Rate limits: This is a primary technical defense. Websites limit the number of requests allowed from a single IP address within a given time frame to prevent abuse and overloading the servers. Exceeding these limits is a common reason scrapers get blocked.
Sophisticated bot detection systems: To ensure the availability of their websites, owners invest in bot detection systems like CAPTCHAs, IP address analysis, browser fingerprinting, behavioural analysis, and more. Those anti-detection systems make web scraping difficult, aiming to ensure maximum availability for legitimate users.
Honeypot Traps: They were initially built as a defence from cyber attacks. However, they can not distinguish between cyber attacks and web scraping requests because some types can identify scrapers without they falling deep into the traps. In the case of web scraping, honeypots are placed in areas that are only visible to bots. Accessing these traps immediately flags the scraper's IP for blocking.
Geographical restrictions: The content available on a website can differ based on the visitor's location. Scraping specific regional data requires using proxies located in those geographic areas.
Thanks to the gold partners of the month: Smartproxy, IPRoyal, Oxylabs, Massive, Rayobyte, Scrapeless, SOAX, ScraperAPI, and Syphoon. They’re offering great deals to the community. Have a look yourself.
Python Scrapers Performance Optimization Strategies
After learning common challenges when scraping high-traffic websites, this section walks you through practical strategies to optimize your Python scrapers’ performance.
Requirements
To replicate the scripts in this section, you must have Python 3.10.1 or higher installed on your machine.
Manage Concurrency With asyncio
And aiohttp
Web scraping is often I/O-bound. This means you have to wait for network responses before completing a task. Concurrency allows your script to do other work while waiting, speeding up the process. To do so, you can use the following libraries:
asyncio
: Often the most effective approach for I/O-bound tasks.aiohttp: Used for making asynchronous HTTP requests.
Before proceeding with the script, install aiohttp
:
pip install aiohttp
A Python script that manages asynchronous requests can be as follows:
import asyncio
import aiohttp
import time
async def fetch(session, url):
"""Asynchronously fetches a single URL."""
print(f"Starting fetch for: {url}")
try:
# Add a small delay
await asyncio.sleep(0.5)
async with session.get(url, timeout=10) as response:
response.raise_for_status() # Raise an exception for bad status codes
content = await response.text()
print(f"Finished fetch for: {url}, Length: {len(content)}")
# Process content here
return url, len(content)
except aiohttp.ClientError as e:
print(f"Client error fetching {url}: {e}")
return url, None
except asyncio.TimeoutError:
print(f"Timeout fetching {url}")
return url, None
except Exception as e:
print(f"Other error fetching {url}: {e}")
return url, None
async def main(urls):
"""Main function to coordinate concurrent fetches."""
# Create a single session to reuse connections
async with aiohttp.ClientSession() as session:
tasks = [fetch(session, url) for url in urls]

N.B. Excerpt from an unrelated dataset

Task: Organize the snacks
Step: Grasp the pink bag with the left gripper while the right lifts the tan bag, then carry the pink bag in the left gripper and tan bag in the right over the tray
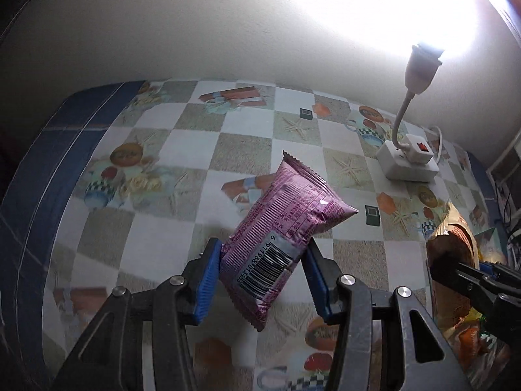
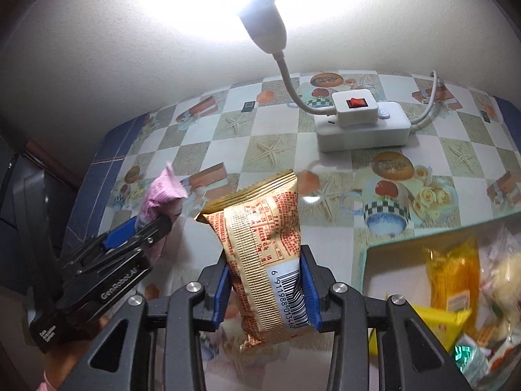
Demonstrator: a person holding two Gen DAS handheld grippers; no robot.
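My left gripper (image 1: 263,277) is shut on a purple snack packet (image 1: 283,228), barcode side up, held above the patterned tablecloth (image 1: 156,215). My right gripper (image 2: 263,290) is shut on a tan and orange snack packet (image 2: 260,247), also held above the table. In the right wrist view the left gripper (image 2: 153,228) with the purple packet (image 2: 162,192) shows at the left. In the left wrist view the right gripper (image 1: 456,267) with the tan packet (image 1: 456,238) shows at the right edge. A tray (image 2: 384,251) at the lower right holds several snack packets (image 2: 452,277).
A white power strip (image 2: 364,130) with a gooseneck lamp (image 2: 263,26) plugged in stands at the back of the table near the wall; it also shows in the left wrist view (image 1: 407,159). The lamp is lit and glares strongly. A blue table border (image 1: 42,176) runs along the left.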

results = await asyncio.gather(*tasks, return_exceptions=True) # Gather results
print("\\n--- Fetching Complete ---")
for result in results:
if isinstance(result, Exception):
print(f"A task failed: {result}")
elif result and result[1] is not None:
print(f"Successfully fetched {result[0]} - Size: {result[1]}")
else:
print(f"Failed or no content for URL: {result[0] if result else 'Unknown'}")
if __name__ == "__main__":
target_urls = [
"<https://httpbin.org/delay/1>", # Simulates slow response
"<https://httpbin.org/delay/2>",
"<https://httpbin.org/html>",
"<https://httpbin.org/status/404>", # Example of a bad status
"<https://httpbin.org/delay/0.5>", # Simulates fast response
]
start_time = time.time()
asyncio.run(main(target_urls))
end_time = time.time()
print(f"\\nTotal time using asyncio: {end_time - start_time:.2f} seconds")
Here is an explanation of the code:
async def
declares an asynchronous function—called a coroutine. It can be paused and resumed usingawait
.The purpose of the
fetch()
function is to fetch the content of a single URL. This is ensured by the methodsession.get()
that uses theaiohttp.ClientSession()
object (defined under themain()
function) to make an asynchronous GET request to the URL.The purpose of the
main()
function is to manage the concurrent fetching of all URLs provided in theurls
list. In particular:tasks = [fetch(session, url) for url in urls]
: This creates a list of coroutines. It doesn't run thefetch
functions yet. It just prepares them, creating afetch
task for each URL in the input list.asyncio.gather()
is the key function for running multiple coroutines concurrently.
target_urls
defines the list of URLs to be fetched. Note that it includes URLs designed to take different amounts of time (/delay/...
) and one that will return a 404 error (/status/404
), to simulate different cases.
So, instead of waiting for each URL to download completely before starting the next, asyncio.gather()
allows the program to initiate all requests and wait for them to complete.
Suppose your code is stored in a file named main.py
. Run it via python main.py
and you will obtain:
The result shows that the URLs are fetched contemporaneously, allowing for asynchronous concurrency.
Maintain Persistent Connections
Another way to increase your Python scrapers’ efficiency is to reuse the underlying TCP connection for multiple requests to the same host. This avoids the overhead of establishing new connections at each request.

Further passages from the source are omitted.